ASSIGNED TASK ->
The whole listing, pictures aside, should be reproduced exactly.

___ INFORMATION SHOWN ___

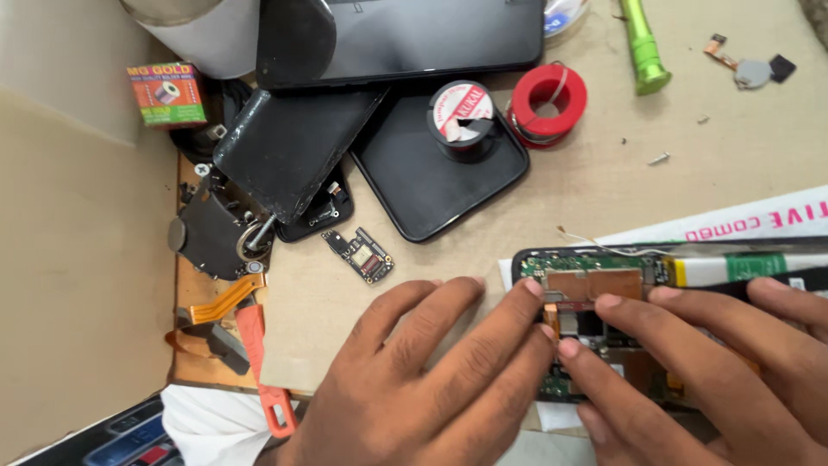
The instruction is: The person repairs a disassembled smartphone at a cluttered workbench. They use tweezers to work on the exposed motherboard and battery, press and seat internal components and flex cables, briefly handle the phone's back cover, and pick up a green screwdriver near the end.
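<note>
An opened phone lies at the right with its green circuit board, a copper-coloured shield and a white battery exposed. My left hand rests flat on the bench, its fingertips touching the phone's left edge near the board. My right hand covers the lower part of the phone, with its fingertips pressing on small parts beside the copper shield. Neither hand grips a tool that I can see.
Several black phones and back covers lie at the top, with a black solder spool and a red wire spool. A small loose circuit board, orange-handled pliers, a green torch and a small box sit around.
</note>
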### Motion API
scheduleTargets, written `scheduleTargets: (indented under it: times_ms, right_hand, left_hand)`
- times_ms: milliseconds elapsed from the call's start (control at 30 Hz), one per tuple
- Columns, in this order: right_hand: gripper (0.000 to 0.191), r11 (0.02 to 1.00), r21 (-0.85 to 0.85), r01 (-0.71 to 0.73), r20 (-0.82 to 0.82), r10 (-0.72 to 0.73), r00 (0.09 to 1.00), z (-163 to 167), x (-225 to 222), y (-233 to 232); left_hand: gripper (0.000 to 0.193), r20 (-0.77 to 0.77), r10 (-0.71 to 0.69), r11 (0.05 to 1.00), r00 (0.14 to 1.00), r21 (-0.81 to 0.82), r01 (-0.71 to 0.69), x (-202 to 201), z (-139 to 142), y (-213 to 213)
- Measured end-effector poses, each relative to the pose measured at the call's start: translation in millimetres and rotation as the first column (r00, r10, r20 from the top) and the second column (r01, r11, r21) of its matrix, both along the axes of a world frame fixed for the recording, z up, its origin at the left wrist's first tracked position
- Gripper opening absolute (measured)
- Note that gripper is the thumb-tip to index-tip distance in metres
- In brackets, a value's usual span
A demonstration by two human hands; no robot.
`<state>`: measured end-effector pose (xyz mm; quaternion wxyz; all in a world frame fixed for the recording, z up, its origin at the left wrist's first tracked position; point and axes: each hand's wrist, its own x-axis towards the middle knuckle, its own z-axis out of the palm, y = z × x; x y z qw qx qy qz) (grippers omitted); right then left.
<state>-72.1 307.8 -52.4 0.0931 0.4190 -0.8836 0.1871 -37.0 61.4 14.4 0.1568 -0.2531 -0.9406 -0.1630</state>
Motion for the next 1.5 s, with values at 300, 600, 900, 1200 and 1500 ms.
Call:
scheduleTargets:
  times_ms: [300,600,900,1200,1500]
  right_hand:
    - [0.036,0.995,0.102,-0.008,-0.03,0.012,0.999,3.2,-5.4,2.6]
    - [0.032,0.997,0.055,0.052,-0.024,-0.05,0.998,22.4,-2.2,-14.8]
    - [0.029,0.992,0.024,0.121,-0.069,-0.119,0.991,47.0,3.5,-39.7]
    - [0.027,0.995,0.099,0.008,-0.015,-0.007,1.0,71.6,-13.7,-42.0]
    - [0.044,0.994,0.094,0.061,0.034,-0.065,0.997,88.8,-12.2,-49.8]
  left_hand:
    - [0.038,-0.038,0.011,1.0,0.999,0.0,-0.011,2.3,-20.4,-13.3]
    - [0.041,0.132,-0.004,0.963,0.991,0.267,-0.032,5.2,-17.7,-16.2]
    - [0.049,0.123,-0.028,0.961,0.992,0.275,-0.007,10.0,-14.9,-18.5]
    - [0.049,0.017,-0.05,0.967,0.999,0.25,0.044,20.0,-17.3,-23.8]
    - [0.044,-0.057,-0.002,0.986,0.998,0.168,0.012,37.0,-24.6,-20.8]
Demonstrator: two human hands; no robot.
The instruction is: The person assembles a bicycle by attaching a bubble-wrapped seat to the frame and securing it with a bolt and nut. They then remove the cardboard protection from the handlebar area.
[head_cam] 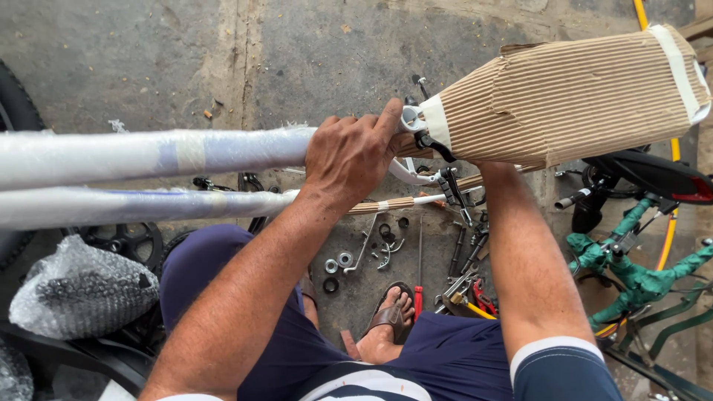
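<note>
Probably bike workshop: scattered tools (464, 286), bare concrete floor (148, 67)

- A grey concrete floor (297, 52), stained and cracked, lies beneath everything.
- A bundle in bubble wrap (82, 293) sits at the lower left; dark toothed metal shows through, possibly a sprocket set.
- A black chainring (126, 239) lies just beside it.
- Washers and rings (338, 263) are scattered on the floor near a brown sandal (392, 312).
- A red-handled screwdriver (418, 297) lies just beside the sandal.
- A heap of wrenches and pliers (464, 286) lies to the right of it.
- A green-wrapped bicycle frame (639, 278) lies at the right edge.
- A black saddle (653, 174) shows above it.
- A yellow hose (672, 223) runs down the right side.
</note>
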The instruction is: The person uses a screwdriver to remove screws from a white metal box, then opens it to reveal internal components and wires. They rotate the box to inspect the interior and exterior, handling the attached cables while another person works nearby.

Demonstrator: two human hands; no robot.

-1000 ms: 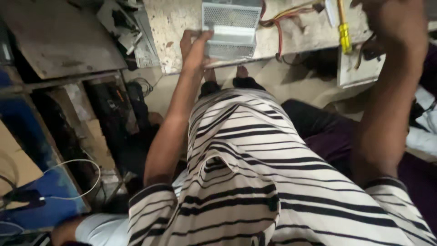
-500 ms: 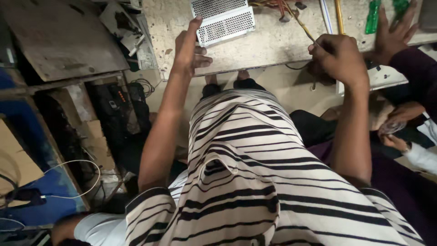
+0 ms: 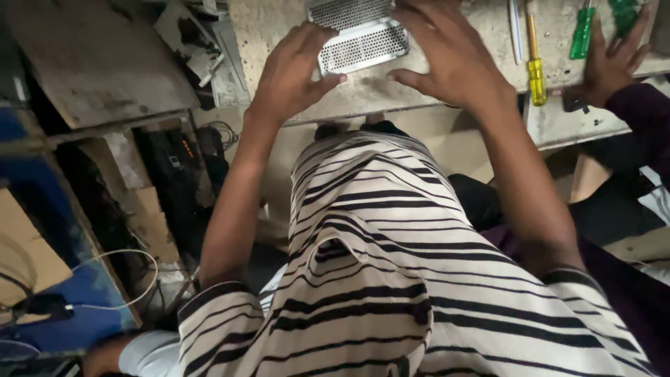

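A person in a striped shirt leans over a worn, pale workbench [image 3: 279,28], both hands spread on a silver perforated metal casing [image 3: 359,38] that lies at the bench's near edge. The left hand [image 3: 293,73] cups the casing's left end, fingers curled open, thumb tip touching the near-left corner. The right hand [image 3: 450,56] lies flat and open across the right end, covering that side. The casing sits between the two hands, its long axis running left to right, slightly tilted, and neither hand is clearly nearer. Just right of the right hand lie a yellow-handled screwdriver [image 3: 534,70] and a green-handled screwdriver [image 3: 581,35]; beyond them rests another person's hand [image 3: 614,59].
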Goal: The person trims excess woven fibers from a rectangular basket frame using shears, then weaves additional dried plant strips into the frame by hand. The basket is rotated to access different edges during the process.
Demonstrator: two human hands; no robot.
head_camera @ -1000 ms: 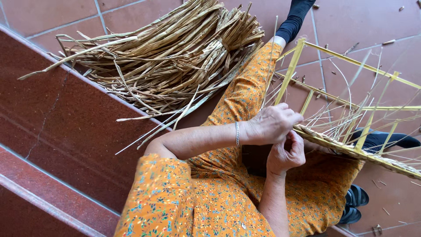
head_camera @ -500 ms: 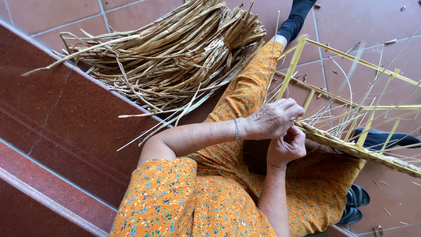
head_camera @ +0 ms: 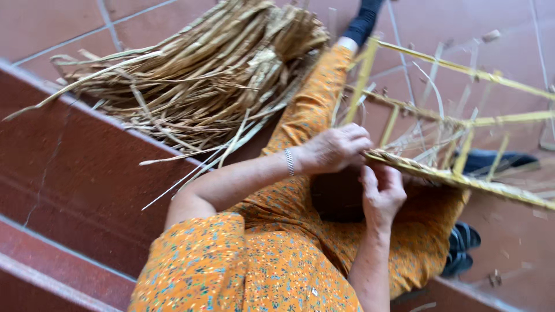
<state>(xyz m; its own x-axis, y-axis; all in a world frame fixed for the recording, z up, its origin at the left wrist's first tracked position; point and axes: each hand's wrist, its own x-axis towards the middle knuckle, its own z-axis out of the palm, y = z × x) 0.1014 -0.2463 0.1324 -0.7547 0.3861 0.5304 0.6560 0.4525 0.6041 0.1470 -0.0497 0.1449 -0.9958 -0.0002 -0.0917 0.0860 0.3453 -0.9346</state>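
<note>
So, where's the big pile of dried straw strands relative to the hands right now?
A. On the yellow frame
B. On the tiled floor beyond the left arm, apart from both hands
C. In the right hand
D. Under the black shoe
B: the straw pile lies on the tiled floor, while the left hand and right hand grip the woven edge of the frame.

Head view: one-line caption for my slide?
Both hands, left and right, grip the woven edge of a yellow straw frame beside a pile of dried straw.

A big heap of dried straw stalks (head_camera: 202, 86) sprawls over the red tiled floor (head_camera: 69, 17); dark red step (head_camera: 75, 190) below; black sandals (head_camera: 462, 248) lower right.
</note>
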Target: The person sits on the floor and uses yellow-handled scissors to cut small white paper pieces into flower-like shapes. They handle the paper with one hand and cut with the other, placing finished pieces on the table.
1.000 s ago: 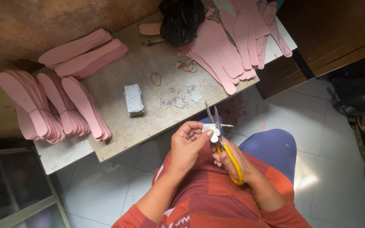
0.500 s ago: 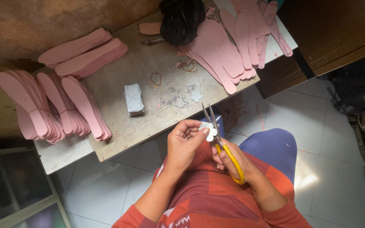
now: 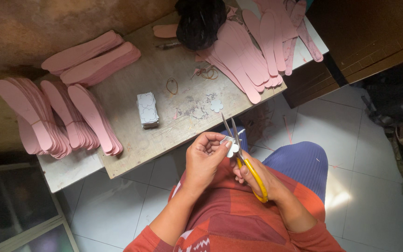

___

REPLY TO THE TASK ->
The instruction is: The person repairs a disassembled smartphone at a cluttered workbench. They use tweezers to work on the exposed motherboard and battery, press and seat internal components and flex cables, briefly handle the phone's back cover, and pick up a green screwdriver near the end.
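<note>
An opened phone lies at the right with its green circuit board, a copper-coloured shield and a white battery exposed. My left hand rests flat on the bench, its fingertips touching the phone's left edge near the board. My right hand covers the lower part of the phone, with its fingertips pressing on small parts beside the copper shield. Neither hand grips a tool that I can see.
Several black phones and back covers lie at the top, with a black solder spool and a red wire spool. A small loose circuit board, orange-handled pliers, a green torch and a small box sit around.
</note>
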### Motion API
scheduleTargets, written `scheduleTargets: (indented under it: times_ms, right_hand, left_hand)`
- times_ms: milliseconds elapsed from the call's start (control at 30 Hz), one per tuple
- Columns, in this order: right_hand: gripper (0.000 to 0.191), r11 (0.02 to 1.00), r21 (-0.85 to 0.85), r01 (-0.71 to 0.73), r20 (-0.82 to 0.82), r10 (-0.72 to 0.73), r00 (0.09 to 1.00), z (-163 to 167), x (-225 to 222), y (-233 to 232); left_hand: gripper (0.000 to 0.193), r20 (-0.77 to 0.77), r10 (-0.71 to 0.69), r11 (0.05 to 1.00), r00 (0.14 to 1.00), r21 (-0.81 to 0.82), r01 (-0.71 to 0.69), x (-202 to 201), z (-139 to 142), y (-213 to 213)
- Measured end-effector poses, each relative to the pose measured at the call's start: translation in millimetres and rotation as the first column (r00, r10, r20 from the top) and the second column (r01, r11, r21) of its matrix, both along the axes of a world frame fixed for the recording, z up, its origin at the left wrist's first tracked position
- Gripper opening absolute (measured)
- Note that gripper is the thumb-tip to index-tip distance in metres
- In brackets, a value's usual span
A demonstration by two human hands; no robot.
`<state>`: measured end-effector pose (xyz mm; quaternion wxyz; all in a world frame fixed for the recording, z up, its origin at the left wrist's first tracked position; point and axes: each hand's wrist, its own x-axis towards the middle knuckle, its own z-axis out of the palm, y = z × x; x y z qw qx qy qz) (grippers omitted); right then left.
<state>-72.1 307.8 -52.4 0.0931 0.4190 -0.8836 0.1871 -37.0 61.4 14.4 0.1568 -0.2531 -0.9406 -0.1630</state>
Motion for the next 1.5 s, with values at 300, 600, 900, 1200 and 1500 ms.
Call:
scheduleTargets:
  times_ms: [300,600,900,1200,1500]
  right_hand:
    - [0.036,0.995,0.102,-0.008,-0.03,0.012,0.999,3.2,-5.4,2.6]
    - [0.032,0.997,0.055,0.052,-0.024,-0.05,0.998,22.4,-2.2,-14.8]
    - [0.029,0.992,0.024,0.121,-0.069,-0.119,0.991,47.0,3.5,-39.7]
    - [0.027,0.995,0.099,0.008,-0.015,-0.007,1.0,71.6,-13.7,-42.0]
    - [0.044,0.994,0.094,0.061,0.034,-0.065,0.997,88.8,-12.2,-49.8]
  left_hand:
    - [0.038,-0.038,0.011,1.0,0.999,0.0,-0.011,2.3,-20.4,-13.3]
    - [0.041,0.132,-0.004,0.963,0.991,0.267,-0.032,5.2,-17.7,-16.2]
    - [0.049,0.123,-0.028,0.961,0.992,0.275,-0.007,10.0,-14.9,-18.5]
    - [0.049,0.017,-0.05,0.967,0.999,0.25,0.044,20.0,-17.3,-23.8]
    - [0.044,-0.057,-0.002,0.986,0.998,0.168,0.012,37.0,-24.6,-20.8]
Demonstrator: two human hands; no robot.
The instruction is: The person assembles a bicycle by attaching a bubble-wrapped seat to the frame and securing it with a bolt and nut. They then remove the cardboard protection from the handlebar area.
[head_cam] 
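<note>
Probably bike workshop: scattered tools (464, 286), bare concrete floor (148, 67)

- A grey concrete floor (297, 52), stained and cracked, lies beneath everything.
- A bundle in bubble wrap (82, 293) sits at the lower left; dark toothed metal shows through, possibly a sprocket set.
- A black chainring (126, 239) lies just beside it.
- Washers and rings (338, 263) are scattered on the floor near a brown sandal (392, 312).
- A red-handled screwdriver (418, 297) lies just beside the sandal.
- A heap of wrenches and pliers (464, 286) lies to the right of it.
- A green-wrapped bicycle frame (639, 278) lies at the right edge.
- A black saddle (653, 174) shows above it.
- A yellow hose (672, 223) runs down the right side.
</note>
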The instruction is: The person uses a screwdriver to remove screws from a white metal box, then opens it to reveal internal components and wires. They rotate the box to inspect the interior and exterior, handling the attached cables while another person works nearby.

Demonstrator: two human hands; no robot.

-1000 ms: 
-500 ms: 
+0 ms: 

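A person in a striped shirt leans over a worn, pale workbench [image 3: 279,28], both hands spread on a silver perforated metal casing [image 3: 359,38] that lies at the bench's near edge. The left hand [image 3: 293,73] cups the casing's left end, fingers curled open, thumb tip touching the near-left corner. The right hand [image 3: 450,56] lies flat and open across the right end, covering that side. The casing sits between the two hands, its long axis running left to right, slightly tilted, and neither hand is clearly nearer. Just right of the right hand lie a yellow-handled screwdriver [image 3: 534,70] and a green-handled screwdriver [image 3: 581,35]; beyond them rests another person's hand [image 3: 614,59].
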Goal: The person trims excess woven fibers from a rectangular basket frame using shears, then weaves additional dried plant strips into the frame by hand. The basket is rotated to access different edges during the process.
Demonstrator: two human hands; no robot.
head_camera @ -1000 ms: 
head_camera @ -500 ms: 
head_camera @ +0 ms: 
<state>(xyz m; its own x-axis, y-axis; all in a world frame fixed for the recording, z up, its origin at the left wrist's first tracked position; point and axes: each hand's wrist, its own x-axis towards the middle knuckle, its own z-axis out of the palm, y = z × x) 0.1014 -0.2463 0.1324 -0.7547 0.3861 0.5304 0.6560 0.4525 0.6041 0.1470 -0.0497 0.1449 -0.9958 -0.0002 -0.0917 0.0860 0.3453 -0.9346</state>
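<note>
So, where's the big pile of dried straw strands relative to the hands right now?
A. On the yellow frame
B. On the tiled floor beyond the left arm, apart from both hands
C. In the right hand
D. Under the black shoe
B: the straw pile lies on the tiled floor, while the left hand and right hand grip the woven edge of the frame.

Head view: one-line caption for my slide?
Both hands, left and right, grip the woven edge of a yellow straw frame beside a pile of dried straw.

A big heap of dried straw stalks (head_camera: 202, 86) sprawls over the red tiled floor (head_camera: 69, 17); dark red step (head_camera: 75, 190) below; black sandals (head_camera: 462, 248) lower right.
</note>
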Target: The person sits on the floor and uses yellow-handled scissors to cut small white paper pieces into flower-like shapes. They handle the paper with one hand and cut with the other, placing finished pieces on the table.
1.000 s ago: 
0.500 s ago: 
now: 

No more output is required for the exercise.